Freaky (2020) Review
Updated: Oct 18, 2021
WHEN you were watching Freaky Friday, did you ever wish the film featured blood and gore? If you are one of these few then I have got a great movie for you.
Small town high school student, Millie (Newton), is feeling insecure as graduation approaches. However, after surviving an encounter with a serial killer known as The Butcher (Vaughn), Millie discovers she has swapped bodies with her assailant.
Alongside her best friends Nyla (O’Connor) and Josh (Osherovich), Millie must find The Butcher and perform a ritual to reverse the freaky effects in less than 24 hours before the switch-up becomes permanent.
Similarities to 1976 and 2003’s Freaky Friday are blatantly obvious, but thankfully the film revels in the comparison by putting a sick twist on the genre through unrelenting carnage and gore.
In typical horror movie fashion, Freaky opens with four teenagers being murdered by The Butcher, setting the stage with inventive kills and self-aware comedy.

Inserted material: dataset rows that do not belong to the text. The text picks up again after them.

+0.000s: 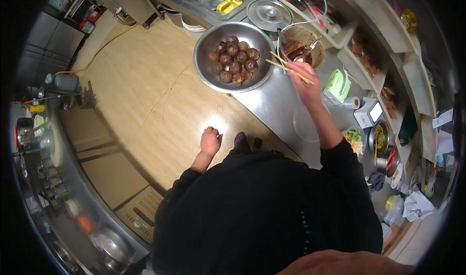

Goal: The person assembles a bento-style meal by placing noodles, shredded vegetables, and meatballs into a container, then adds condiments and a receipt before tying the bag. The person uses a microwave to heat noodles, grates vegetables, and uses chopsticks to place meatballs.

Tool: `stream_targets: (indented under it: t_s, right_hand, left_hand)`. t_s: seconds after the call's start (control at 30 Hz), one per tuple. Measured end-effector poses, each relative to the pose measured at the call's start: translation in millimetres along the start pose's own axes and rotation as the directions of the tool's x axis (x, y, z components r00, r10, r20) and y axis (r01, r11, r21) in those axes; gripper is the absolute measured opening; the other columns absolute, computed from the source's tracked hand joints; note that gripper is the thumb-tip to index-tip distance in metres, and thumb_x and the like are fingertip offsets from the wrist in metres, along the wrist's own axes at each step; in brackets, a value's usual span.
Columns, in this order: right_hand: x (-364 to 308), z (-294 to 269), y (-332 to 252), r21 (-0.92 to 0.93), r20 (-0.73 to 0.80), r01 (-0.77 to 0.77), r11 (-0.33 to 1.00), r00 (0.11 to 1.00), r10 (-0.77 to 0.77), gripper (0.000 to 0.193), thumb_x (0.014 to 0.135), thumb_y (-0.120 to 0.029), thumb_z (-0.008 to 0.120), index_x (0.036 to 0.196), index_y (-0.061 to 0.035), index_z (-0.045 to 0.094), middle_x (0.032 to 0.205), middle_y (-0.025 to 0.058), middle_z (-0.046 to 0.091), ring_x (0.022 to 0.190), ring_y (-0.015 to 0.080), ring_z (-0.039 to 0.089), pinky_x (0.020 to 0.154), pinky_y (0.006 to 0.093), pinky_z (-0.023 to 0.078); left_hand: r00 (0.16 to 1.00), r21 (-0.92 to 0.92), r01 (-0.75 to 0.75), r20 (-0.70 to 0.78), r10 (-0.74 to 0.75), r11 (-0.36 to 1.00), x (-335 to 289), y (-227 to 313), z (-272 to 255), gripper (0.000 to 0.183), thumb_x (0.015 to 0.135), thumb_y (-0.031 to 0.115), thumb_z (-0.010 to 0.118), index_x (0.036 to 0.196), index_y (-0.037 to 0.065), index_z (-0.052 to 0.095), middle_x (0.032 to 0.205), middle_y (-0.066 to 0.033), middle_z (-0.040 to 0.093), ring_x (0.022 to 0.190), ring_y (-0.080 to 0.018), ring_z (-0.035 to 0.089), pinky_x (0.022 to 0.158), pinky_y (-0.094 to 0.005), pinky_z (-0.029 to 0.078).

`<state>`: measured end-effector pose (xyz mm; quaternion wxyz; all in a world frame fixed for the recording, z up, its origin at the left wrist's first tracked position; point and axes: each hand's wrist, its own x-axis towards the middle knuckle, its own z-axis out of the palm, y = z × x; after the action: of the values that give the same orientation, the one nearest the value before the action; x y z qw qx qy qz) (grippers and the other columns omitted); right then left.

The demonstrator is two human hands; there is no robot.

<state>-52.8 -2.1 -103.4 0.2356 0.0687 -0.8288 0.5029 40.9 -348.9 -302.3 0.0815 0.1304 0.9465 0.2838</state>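
Note:
My right hand (307,83) is closed around a pair of wooden chopsticks (279,61), whose tips point left over the edge of a large steel bowl (203,56). In that bowl lies a heap of dark brown, glossy balls (235,67), with a lighter, ragged brown piece (239,79) at the near side. Just beyond my right hand stands a round container (315,37) of dark reddish-brown sauce, with a metal utensil (315,43) leaning in it. Lower and apart from the counter, my left hand (210,141) hangs over the floor, fingers curled in, with nothing visible in them.
The bowl rests at the corner of a steel counter (276,105). A metal lid (270,14) and a yellow bottle (230,4) by a sink are behind it. To the right are a green tissue pack (336,85), a small scale (369,112), and bowls of chopped food (355,140).

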Motion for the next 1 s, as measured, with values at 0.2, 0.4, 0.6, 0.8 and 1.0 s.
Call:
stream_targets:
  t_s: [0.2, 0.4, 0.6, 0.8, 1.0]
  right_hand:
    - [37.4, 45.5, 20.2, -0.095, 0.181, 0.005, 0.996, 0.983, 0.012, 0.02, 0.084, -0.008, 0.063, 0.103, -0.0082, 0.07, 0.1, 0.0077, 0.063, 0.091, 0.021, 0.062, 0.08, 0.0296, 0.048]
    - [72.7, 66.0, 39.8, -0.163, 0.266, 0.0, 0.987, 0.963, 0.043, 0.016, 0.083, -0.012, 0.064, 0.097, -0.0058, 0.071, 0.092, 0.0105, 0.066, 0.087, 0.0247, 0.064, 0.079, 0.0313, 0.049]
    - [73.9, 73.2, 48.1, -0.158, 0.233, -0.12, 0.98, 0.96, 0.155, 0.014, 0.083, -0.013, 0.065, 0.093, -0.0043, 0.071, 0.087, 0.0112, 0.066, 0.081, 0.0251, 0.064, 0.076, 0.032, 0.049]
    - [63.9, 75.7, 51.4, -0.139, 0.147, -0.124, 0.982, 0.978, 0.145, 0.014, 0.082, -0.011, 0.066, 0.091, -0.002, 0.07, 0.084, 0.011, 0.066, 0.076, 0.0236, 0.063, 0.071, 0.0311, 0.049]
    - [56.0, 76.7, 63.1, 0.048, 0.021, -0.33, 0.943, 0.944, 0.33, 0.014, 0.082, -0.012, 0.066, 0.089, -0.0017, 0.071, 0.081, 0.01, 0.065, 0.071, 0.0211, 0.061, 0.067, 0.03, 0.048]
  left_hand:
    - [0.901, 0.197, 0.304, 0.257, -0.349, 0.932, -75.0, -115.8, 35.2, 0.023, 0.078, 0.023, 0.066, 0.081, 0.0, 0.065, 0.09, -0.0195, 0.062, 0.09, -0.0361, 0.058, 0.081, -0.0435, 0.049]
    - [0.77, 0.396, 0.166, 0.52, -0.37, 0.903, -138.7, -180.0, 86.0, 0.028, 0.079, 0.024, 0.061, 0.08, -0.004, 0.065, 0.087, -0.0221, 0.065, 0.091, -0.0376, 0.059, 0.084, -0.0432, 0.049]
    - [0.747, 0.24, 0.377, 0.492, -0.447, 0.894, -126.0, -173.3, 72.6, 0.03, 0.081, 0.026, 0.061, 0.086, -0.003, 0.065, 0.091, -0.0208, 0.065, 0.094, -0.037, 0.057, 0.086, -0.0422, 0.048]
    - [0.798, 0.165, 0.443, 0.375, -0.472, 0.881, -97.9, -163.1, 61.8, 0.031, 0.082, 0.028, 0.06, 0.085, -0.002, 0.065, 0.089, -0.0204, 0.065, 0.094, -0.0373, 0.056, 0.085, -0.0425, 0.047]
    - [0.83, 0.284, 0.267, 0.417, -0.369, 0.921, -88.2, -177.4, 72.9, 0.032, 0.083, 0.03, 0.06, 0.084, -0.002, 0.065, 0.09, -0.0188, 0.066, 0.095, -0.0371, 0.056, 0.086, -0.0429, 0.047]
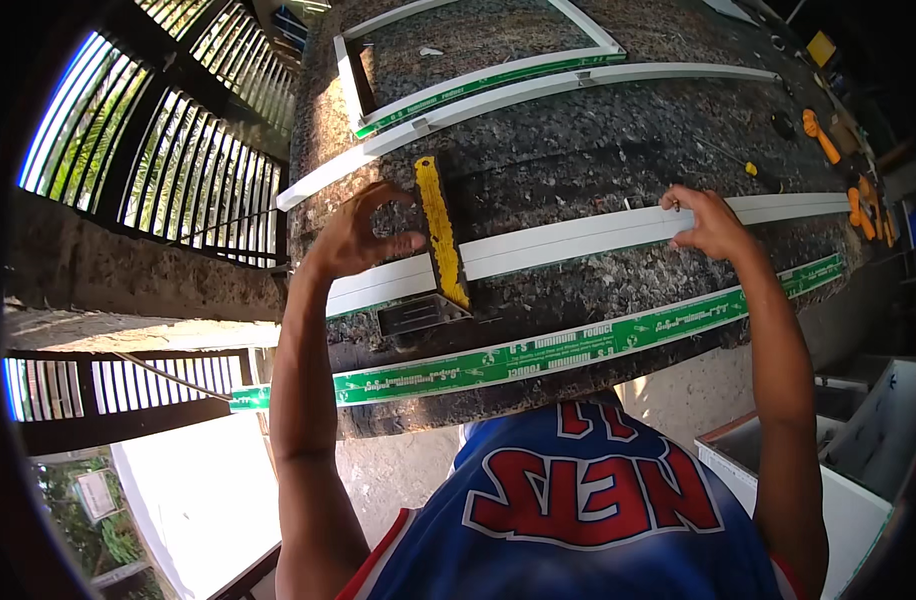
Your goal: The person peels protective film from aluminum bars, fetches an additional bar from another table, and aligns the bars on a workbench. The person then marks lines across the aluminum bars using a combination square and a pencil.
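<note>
A white rectangular frame [498, 74] is seemingly assembled beyond the yellow-bladed, black-stocked square [438, 215]. A long white bar [568, 243] is laid under the square, apparently uncut there. The left hand [353, 232], beside the square, and right hand [716, 225], farther right, are held with digits apart; contact cannot be told.

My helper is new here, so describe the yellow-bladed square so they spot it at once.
On the big dark table, find the white bar beyond the green strip at the near edge. The square lies across that bar, just right of the left hand. Its worn yellow blade and dark handle set it apart from bar and strip alike.
</note>
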`<action>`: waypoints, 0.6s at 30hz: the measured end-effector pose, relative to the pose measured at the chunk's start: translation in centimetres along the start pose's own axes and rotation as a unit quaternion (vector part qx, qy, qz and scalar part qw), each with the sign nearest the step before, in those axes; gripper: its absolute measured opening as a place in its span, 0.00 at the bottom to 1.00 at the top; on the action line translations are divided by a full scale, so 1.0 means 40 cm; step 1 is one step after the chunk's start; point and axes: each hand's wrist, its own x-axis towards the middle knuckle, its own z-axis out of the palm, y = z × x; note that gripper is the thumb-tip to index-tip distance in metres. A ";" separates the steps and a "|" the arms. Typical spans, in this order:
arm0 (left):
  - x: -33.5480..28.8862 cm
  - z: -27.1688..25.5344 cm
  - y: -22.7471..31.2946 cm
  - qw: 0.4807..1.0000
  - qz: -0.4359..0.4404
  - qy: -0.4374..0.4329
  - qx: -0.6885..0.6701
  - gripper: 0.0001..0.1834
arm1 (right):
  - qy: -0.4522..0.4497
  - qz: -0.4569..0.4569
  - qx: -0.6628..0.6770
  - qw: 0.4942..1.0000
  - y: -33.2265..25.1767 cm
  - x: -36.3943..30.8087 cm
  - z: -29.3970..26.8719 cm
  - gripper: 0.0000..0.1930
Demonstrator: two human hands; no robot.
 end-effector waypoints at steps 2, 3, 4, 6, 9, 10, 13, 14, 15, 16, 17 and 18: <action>-0.103 0.059 0.094 0.996 0.013 -0.023 0.079 0.51 | 0.007 -0.026 0.007 1.000 0.031 0.008 0.006 0.28; -0.145 0.090 0.110 0.993 -0.003 -0.018 0.114 0.54 | 0.015 -0.058 0.001 0.998 0.034 0.016 0.009 0.28; -0.176 0.119 0.116 0.989 -0.021 -0.011 0.147 0.57 | 0.021 -0.091 -0.006 0.996 0.021 0.022 0.012 0.28; -0.195 0.150 0.109 0.989 -0.029 0.005 0.144 0.56 | 0.000 -0.060 0.008 0.998 -0.005 0.020 0.005 0.28; -0.190 0.161 0.084 0.992 -0.030 0.030 0.118 0.51 | -0.019 -0.037 -0.006 0.999 -0.027 0.014 -0.001 0.27; -0.189 0.161 0.078 0.992 -0.031 0.032 0.115 0.51 | -0.006 -0.042 -0.007 0.999 -0.030 0.010 0.001 0.27; -0.192 0.170 0.068 0.991 -0.040 0.017 0.130 0.51 | 0.008 -0.058 -0.013 0.998 -0.020 0.007 0.010 0.28; -0.192 0.173 0.068 0.990 -0.039 0.016 0.138 0.51 | 0.011 -0.068 -0.013 0.998 -0.015 0.008 0.012 0.28; -0.192 0.175 0.068 0.988 -0.038 0.015 0.146 0.51 | 0.011 -0.069 -0.013 0.997 -0.012 0.012 0.010 0.28; -0.192 0.176 0.069 0.989 -0.038 0.014 0.146 0.51 | 0.003 -0.062 -0.007 0.998 -0.011 0.012 0.008 0.27; -0.191 0.176 0.069 0.989 -0.031 0.018 0.142 0.51 | -0.005 -0.055 0.000 0.998 -0.012 0.010 0.006 0.27; -0.190 0.176 0.070 0.990 -0.024 0.021 0.138 0.51 | -0.006 -0.055 0.001 0.998 -0.015 0.006 0.006 0.27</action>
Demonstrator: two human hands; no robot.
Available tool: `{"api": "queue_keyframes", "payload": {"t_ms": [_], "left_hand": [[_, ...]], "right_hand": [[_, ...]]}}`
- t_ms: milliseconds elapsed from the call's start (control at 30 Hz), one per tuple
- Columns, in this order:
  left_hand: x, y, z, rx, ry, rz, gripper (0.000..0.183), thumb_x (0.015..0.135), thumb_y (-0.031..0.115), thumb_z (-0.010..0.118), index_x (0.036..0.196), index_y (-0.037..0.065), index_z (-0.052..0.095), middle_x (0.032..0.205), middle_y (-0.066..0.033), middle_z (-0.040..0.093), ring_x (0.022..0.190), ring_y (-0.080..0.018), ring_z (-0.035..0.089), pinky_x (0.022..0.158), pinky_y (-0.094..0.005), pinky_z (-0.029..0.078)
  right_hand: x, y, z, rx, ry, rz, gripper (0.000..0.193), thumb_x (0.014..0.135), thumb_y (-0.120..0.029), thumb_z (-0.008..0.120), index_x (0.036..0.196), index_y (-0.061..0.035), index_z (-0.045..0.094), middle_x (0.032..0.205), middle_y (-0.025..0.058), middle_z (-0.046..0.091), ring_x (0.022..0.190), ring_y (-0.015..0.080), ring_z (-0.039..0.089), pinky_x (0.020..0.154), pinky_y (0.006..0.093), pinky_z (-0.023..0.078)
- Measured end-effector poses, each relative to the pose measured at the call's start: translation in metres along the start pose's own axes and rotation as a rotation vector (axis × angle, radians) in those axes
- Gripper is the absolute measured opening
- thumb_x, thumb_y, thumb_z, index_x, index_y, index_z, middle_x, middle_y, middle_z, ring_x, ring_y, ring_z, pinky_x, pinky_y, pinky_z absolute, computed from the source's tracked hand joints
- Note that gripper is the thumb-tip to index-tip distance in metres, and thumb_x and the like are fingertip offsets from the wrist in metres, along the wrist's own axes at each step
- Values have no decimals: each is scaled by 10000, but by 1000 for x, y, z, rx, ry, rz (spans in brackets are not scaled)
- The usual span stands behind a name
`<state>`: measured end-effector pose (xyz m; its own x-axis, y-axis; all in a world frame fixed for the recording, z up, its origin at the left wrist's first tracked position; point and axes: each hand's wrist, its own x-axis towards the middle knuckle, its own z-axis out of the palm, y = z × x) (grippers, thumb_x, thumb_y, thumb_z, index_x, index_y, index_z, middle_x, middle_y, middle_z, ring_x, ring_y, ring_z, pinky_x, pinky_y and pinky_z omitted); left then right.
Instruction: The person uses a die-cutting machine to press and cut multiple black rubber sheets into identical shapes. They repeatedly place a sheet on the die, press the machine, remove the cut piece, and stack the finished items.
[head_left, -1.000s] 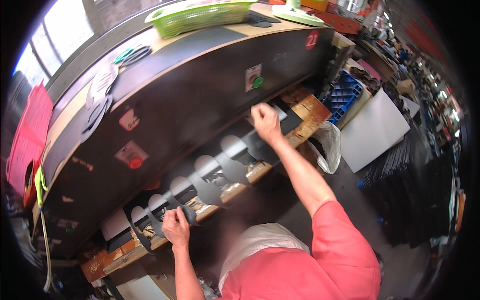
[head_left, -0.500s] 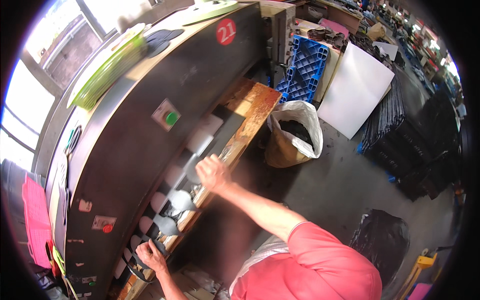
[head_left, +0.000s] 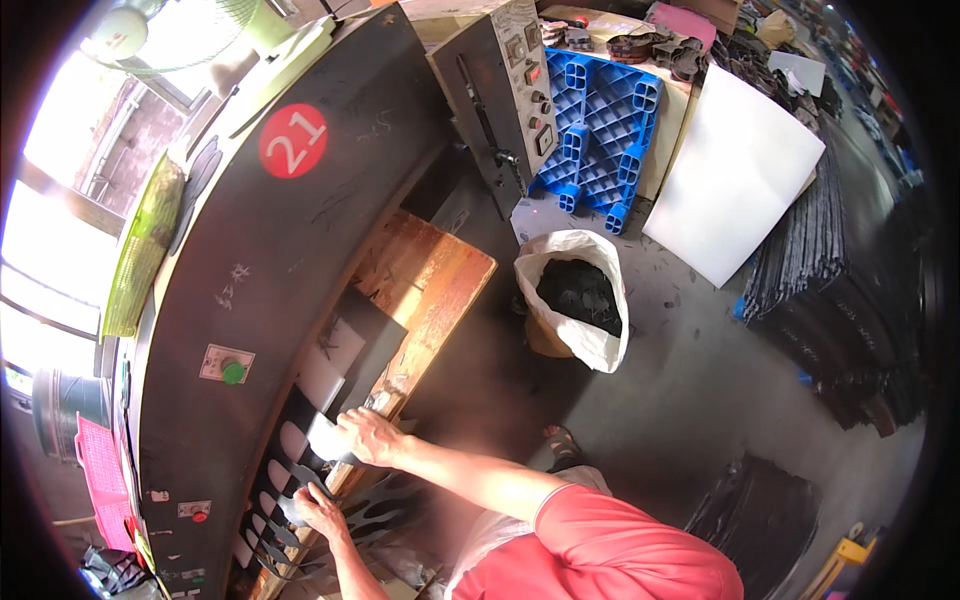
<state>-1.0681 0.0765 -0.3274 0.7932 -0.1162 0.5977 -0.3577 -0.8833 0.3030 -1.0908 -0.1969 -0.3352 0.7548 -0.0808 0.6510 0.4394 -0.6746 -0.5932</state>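
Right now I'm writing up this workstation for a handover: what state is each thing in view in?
Left hand, fingers bent at a grey piece; grip unclear.
Right hand, at a pale, sunlit piece; grip unclear.
White sack, open, dark scraps inside.
Blue pallet, stood on edge.
White sheet, tilted.
Dark sheets at right, stacked.
Fan, running or off unclear.
Green button, pressed or not unclear.

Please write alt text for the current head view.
Someone's left hand and right hand are among dark cut pieces along a wooden ledge beside a large dark machine. An open sack of dark scraps stands nearby.
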Motion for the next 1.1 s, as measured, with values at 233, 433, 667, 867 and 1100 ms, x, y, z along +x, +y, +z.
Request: {"api": "queue_keyframes", "payload": {"t_ms": [233,433,667,867,1100], "left_hand": [[0,-20,5,50,-31,-77,270,1105,240,615,1013,-8,556,878,-187,610,792,-363,572,791,-483,480],[-1,-16,4,83,-20,-61,266,1105,237,614,1018,-7,557,888,-204,629,803,-383,597,789,-495,485],[1,7,-5,89,-9,-39,262,1078,206,658,969,-16,572,847,-196,636,758,-370,599,750,-494,495],[-4,39,-26,47,12,-45,229,995,213,706,893,10,681,822,-226,682,786,-469,659,726,-547,510],[-43,15,-53,-3,-36,105,148,927,174,767,962,87,652,927,-104,679,869,-347,639,793,-498,457]], "right_hand": [[-5,4,10,54,49,-2,256,932,-145,588,1156,-48,667,1163,192,662,1100,366,662,961,491,513],[-6,6,11,71,142,-30,247,932,-140,587,1150,-58,669,1175,185,656,1103,363,659,964,500,513],[-4,4,-3,72,10,-18,200,883,-142,613,1054,-56,671,1046,158,648,995,355,655,895,500,538],[-12,-3,-22,-45,2,-166,113,930,-128,593,829,-78,602,854,155,631,838,368,624,772,488,521],[-39,-48,-32,8,119,158,65,986,-60,713,1032,-22,740,857,96,669,776,217,652,724,344,528]]}}
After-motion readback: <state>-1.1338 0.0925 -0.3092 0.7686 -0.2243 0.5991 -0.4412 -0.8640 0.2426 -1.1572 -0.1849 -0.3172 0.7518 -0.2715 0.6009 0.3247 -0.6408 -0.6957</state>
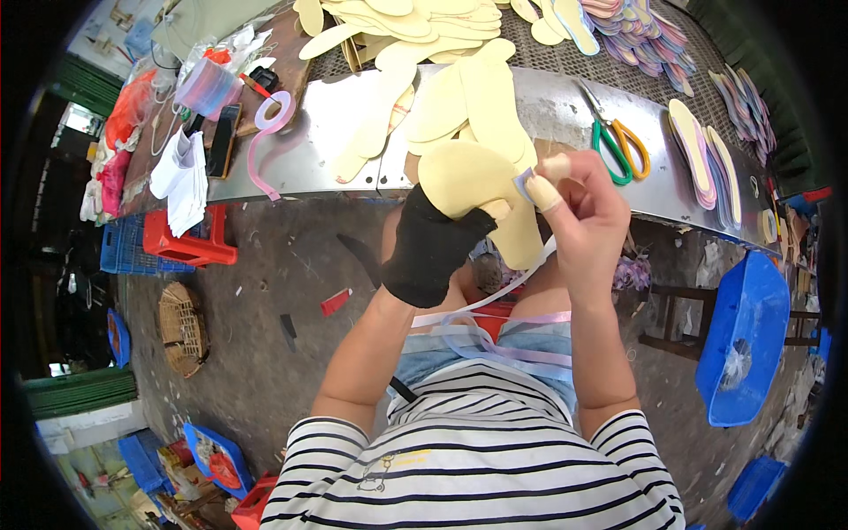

We are then introduced to Millie and her friends, who all deliver excellent performances, particularly Newton after she transitions from the victim to the killer in wonderfully campy fashion.
Vince Vaughn also does a great job acting like a 17-year-old girl in a 50-year-old’s body, and although Jack Black in Jumanji: Welcome to the Jungle did it better, consistently funny writing kept Vaughn’s performance more alive than his character’s victims.
Before entering the cinema to watch Freaky, one aspect I never thought would resonate with me was the cinematography.
Shots such as a lonely tree on a hill panning out to reveal the hole of a high schooler’s doghouse were beautifully executed, bringing an artistic element to the film that didn’t include unique kills.
Freaky may kill it when it comes to mixing humour and mass-murder, but unfortunately the movie drags out the 24-hour-long plot.
Attempts at establishing tender moments between characters, while nice to see, felt unnecessary and absurd in a film where a 17-year-old can break through walls without quarrel.
Freaky will not be everybody’s cup of tea. Copious amounts of blood and obscenities may turn audiences away, but what they will miss out on is an engaging love-letter to renaissance horror films.
Films like Freaky should be looked like a half-filled glass of water. If you focus on the positives such as Newton and Vaughn’s performances, you will have an absolute blast with the film just like I did.